RANCHO MIRAGE,
Calif. -- Like most every other newspaper in America, The
Desert Sun had an Oprah headline on Page One last Friday:
"Influential Talk Show Host Chides Author She Had Touted
After Media Frenzy Over His Lies."
That was
the second-biggest line. The lead headline of the paper was: "Mayor
Admits He Lied On Resume."
It seems
that the popular mayor of Rancho Mirage, a member of the town
council for the past 17 years, Alan Seman, had been claiming he
had degrees from both Northwestern in Illinois and New York University.
Good schools. Good liar, too. Seman is 81 years old, so he had
been fooling the folks for a long time. He was, it turns out,
at Northwestern for a week in an Army training program during
World War II, and later had taken some retailing courses at NYU
in 1946 and 1947.
Only in America!
I read somewhere
years ago that 40 percent of the resumes submitted to American
companies had some untruths or exaggerations in them. That didn't
bother me much; one of the great things about this country is
not the opportunity to succeed, but the opportunity to fail and
try again. And if that took some exaggeration, so be it. In other
countries -- England, France and Germany, to name three -- second
chances are rare because the minute countrymen hear your accent,
they know most everything about you and your class, particularly
about where you went to school. You could be tracked and trapped
for life.
Alas, I think
we have gone too far with our can-do attitude. Seman was actually
caught because he always claimed to be an electrical engineer,
and some other engineers around here realized he didn't know what
he was talking about when the subject came up.
"A bad
judgment call," said the mayor. I guess so.
That same
day, an embarrassed Oprah Winfrey said the writer she had been
championing (and making wealthy), James Frey, had "duped"

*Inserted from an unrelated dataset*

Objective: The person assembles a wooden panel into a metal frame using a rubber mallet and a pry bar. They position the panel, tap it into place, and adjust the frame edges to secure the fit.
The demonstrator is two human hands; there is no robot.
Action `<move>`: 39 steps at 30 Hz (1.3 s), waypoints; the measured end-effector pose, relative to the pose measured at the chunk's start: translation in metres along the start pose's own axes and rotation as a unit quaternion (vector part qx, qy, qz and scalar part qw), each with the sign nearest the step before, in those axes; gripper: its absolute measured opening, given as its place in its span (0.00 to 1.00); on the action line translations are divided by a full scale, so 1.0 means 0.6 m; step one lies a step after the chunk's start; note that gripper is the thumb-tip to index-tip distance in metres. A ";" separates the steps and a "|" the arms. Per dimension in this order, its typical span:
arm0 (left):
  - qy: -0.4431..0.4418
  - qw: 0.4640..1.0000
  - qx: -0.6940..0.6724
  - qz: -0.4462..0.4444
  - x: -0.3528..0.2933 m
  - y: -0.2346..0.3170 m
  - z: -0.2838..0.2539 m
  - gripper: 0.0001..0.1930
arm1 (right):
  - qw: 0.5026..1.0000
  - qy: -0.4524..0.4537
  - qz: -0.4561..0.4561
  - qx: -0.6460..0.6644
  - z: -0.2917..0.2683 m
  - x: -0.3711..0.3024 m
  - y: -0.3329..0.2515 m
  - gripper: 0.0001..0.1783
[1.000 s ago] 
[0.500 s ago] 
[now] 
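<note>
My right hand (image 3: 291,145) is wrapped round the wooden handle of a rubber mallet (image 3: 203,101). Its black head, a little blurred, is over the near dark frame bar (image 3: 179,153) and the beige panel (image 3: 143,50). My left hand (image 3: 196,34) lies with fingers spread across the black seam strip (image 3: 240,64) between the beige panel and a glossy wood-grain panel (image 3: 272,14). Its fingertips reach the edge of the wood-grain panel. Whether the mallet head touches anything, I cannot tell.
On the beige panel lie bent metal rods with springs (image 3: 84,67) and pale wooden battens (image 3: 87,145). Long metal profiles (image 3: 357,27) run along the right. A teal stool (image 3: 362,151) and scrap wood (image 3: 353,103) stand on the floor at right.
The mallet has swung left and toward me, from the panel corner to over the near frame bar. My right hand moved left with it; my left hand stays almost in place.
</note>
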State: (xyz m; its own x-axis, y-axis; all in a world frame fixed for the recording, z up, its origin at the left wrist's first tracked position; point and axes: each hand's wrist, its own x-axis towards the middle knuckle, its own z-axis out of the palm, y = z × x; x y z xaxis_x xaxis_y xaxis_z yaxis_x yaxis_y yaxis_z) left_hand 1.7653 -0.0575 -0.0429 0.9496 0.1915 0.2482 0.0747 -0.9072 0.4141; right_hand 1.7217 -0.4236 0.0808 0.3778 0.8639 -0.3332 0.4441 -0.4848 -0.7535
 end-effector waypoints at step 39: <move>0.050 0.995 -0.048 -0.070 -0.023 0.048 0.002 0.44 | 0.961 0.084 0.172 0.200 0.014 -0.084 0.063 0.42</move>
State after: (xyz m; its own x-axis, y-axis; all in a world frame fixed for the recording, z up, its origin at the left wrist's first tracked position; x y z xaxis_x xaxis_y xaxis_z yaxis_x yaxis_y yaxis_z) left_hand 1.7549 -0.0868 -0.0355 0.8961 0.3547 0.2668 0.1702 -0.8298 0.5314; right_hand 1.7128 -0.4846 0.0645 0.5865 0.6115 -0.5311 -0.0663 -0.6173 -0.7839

her in writing what he claimed to be a non-fiction memoir called
"A Million Little Pieces." Frey said he was just learning
from his mistakes. Do I care about that? Not really. Maybe I'm
a little jealous about all the money the guy has made, but I couldn't
do what he did if I tried. A lack of imagination may be what confined
me to non-fiction writing.
I once tried
to write a novel about an American president and a Soviet premier
holding a quickie summit equidistant from their capitals, Washington
and Moscow. The only place that met the criteria was Reykjavik,
Iceland. Two weeks later came the announcement that President
Reagan and General Secretary Gorbachev would hold a quickie summit
-- in Reykjavik. I realized that if my imagination was no better
than the guys in the basement of the White House and the Kremlin,
I'd better stick to just the facts, ma'am.
A little
older now and I hope a little wiser, I am no longer amused. Part
of my evolution was spending five years writing a book about Ronald
Reagan, a master of turning facts and issues into emotions, the
godfather of confecting the reality of governance into his old
business, entertainment. On New Year's Eve in Paris this year,
a French friend told me a marvelous story Reagan told her about
coming to France as a young man and seeing customs guards inspecting
lingerie as they unpacked ladies' suitcases. "C'est bon,
n'est-ce pas?" one said, showing young Reagan a lacy black
brassiere.
"Great
story," said I. "But not true."
"How
do you know?" said my friend.
"Because
he was never in France in those days," I answered.
And now with
Reagan's mini-me, George W. Bush, in the White House we are working
on turning casual lying into a casus belli. Why are we in Iraq?
Because we were lied to about Iraq. It's just not funny anymore.
We are on a slippery slope to a brave new world.